An exact copy of the data below is required; return it in full.

----------------------------------------

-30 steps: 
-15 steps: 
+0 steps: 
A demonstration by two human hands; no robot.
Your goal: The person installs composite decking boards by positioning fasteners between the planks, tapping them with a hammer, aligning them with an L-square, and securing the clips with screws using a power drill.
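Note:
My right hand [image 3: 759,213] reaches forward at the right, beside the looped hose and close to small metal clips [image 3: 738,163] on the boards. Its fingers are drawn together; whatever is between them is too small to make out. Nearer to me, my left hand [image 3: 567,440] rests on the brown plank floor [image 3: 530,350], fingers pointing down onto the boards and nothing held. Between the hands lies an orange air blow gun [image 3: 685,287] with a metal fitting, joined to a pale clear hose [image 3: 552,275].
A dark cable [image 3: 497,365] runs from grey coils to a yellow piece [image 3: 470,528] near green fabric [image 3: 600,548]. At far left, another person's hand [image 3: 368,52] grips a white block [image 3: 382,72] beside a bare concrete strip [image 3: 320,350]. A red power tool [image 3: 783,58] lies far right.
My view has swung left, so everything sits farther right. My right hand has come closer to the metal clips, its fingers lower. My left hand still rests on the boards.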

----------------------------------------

- Your solution
-30 steps: 
-15 steps: 
+0 steps: 
A demonstration by two human hands; no robot.
Your goal: The person installs composite decking boards by positioning fasteners between the planks, tapping them with a hammer, aligning them with an L-square, and securing the clips with screws using a power drill.
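Note:
My right hand [image 3: 759,213] reaches forward at the right, beside the looped hose and close to small metal clips [image 3: 738,163] on the boards. Its fingers are drawn together; whatever is between them is too small to make out. Nearer to me, my left hand [image 3: 567,440] rests on the brown plank floor [image 3: 530,350], fingers pointing down onto the boards and nothing held. Between the hands lies an orange air blow gun [image 3: 685,287] with a metal fitting, joined to a pale clear hose [image 3: 552,275].
A dark cable [image 3: 497,365] runs from grey coils to a yellow piece [image 3: 470,528] near green fabric [image 3: 600,548]. At far left, another person's hand [image 3: 368,52] grips a white block [image 3: 382,72] beside a bare concrete strip [image 3: 320,350]. A red power tool [image 3: 783,58] lies far right.
My view has swung left, so everything sits farther right. My right hand has come closer to the metal clips, its fingers lower. My left hand still rests on the boards.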

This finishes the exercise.